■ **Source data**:

********

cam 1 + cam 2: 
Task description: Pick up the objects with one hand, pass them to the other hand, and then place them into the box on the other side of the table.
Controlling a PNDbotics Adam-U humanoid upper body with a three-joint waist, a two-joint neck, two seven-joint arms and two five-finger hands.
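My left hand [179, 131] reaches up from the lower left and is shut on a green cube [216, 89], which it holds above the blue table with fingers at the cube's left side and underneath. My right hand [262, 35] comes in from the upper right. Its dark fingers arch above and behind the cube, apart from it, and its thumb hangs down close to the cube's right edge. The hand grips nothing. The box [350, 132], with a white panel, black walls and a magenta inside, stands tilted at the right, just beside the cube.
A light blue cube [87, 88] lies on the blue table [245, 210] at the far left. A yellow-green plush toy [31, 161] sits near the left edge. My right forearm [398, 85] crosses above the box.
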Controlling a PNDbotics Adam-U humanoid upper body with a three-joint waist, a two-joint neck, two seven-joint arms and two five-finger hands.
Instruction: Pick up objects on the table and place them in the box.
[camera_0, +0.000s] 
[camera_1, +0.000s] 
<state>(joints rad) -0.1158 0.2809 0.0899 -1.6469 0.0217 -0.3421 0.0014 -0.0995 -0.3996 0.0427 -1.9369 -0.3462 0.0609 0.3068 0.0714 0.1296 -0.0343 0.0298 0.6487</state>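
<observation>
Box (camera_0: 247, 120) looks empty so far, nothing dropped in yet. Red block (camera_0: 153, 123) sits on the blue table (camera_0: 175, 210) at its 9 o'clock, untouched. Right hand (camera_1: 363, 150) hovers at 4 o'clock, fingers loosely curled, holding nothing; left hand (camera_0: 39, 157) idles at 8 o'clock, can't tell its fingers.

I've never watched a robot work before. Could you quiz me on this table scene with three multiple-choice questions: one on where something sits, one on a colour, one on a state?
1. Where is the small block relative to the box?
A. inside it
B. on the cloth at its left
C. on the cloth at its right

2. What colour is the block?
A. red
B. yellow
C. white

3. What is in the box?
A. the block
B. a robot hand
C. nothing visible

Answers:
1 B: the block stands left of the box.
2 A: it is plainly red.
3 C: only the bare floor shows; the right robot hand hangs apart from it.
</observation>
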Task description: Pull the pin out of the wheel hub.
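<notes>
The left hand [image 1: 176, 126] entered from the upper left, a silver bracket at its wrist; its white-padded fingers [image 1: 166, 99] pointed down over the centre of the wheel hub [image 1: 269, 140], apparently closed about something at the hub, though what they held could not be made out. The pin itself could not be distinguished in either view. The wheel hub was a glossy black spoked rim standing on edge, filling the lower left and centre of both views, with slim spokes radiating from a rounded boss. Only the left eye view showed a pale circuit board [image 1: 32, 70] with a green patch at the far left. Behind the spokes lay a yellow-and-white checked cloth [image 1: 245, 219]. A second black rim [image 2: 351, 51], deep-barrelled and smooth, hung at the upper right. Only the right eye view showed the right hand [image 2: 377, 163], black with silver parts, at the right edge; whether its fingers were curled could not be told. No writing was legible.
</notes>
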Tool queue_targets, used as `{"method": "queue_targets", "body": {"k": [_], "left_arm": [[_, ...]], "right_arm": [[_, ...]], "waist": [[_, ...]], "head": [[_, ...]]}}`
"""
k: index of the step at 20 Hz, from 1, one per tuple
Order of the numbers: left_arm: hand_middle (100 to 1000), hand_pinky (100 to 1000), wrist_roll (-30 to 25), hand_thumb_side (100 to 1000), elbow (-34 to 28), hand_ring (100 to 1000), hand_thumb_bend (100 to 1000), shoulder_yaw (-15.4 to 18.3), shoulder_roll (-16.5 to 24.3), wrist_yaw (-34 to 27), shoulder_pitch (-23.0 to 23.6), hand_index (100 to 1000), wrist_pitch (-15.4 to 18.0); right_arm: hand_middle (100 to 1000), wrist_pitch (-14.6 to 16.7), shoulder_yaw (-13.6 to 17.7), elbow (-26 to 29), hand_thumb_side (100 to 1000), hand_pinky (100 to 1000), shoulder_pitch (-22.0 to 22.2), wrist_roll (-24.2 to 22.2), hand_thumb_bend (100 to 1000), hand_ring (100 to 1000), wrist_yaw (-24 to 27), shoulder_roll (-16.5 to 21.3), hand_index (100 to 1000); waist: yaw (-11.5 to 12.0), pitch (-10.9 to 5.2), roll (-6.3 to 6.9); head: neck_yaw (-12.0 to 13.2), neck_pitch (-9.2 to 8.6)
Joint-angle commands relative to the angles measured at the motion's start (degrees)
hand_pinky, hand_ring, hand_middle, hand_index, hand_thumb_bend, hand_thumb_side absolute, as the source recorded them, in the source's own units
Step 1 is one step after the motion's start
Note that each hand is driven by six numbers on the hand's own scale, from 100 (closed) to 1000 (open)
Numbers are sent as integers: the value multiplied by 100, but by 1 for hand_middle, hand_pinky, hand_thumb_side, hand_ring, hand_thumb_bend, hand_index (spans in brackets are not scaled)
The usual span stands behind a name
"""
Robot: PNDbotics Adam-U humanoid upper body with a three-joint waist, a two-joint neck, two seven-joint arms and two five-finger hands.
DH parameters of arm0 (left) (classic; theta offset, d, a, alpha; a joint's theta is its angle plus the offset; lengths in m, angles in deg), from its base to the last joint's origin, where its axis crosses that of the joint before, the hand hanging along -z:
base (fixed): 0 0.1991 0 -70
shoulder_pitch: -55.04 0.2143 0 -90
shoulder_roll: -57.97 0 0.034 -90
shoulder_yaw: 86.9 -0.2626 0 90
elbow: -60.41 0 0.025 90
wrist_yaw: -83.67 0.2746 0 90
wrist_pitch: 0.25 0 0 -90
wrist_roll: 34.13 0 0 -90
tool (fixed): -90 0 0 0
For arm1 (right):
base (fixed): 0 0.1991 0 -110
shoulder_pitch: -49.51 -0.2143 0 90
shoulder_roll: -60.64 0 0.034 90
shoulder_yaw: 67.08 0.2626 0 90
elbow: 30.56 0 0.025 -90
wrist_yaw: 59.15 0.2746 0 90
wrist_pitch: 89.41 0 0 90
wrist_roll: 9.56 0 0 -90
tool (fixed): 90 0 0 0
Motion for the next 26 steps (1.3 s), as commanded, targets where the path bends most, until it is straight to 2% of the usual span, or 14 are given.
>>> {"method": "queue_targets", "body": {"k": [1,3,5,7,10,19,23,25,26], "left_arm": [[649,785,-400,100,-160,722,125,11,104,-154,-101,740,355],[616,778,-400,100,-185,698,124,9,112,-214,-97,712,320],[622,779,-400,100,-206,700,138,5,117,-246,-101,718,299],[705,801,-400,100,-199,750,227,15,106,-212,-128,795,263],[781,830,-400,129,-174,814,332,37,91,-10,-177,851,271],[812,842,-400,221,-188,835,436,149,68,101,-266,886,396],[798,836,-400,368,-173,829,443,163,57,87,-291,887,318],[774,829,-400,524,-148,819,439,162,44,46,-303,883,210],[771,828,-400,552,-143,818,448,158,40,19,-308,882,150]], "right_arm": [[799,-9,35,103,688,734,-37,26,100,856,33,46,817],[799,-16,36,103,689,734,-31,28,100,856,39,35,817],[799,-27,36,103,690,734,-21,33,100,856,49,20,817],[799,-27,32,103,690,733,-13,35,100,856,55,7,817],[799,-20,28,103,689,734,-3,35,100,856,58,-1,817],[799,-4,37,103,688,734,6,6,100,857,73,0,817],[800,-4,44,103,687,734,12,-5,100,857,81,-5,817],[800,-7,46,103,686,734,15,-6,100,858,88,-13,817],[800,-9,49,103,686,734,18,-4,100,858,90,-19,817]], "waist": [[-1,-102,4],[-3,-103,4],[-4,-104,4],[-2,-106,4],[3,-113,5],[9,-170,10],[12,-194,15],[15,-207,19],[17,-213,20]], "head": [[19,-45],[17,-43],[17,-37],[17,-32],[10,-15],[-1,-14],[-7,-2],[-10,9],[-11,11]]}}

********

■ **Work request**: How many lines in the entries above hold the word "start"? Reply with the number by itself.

■ **Output for this task**: 2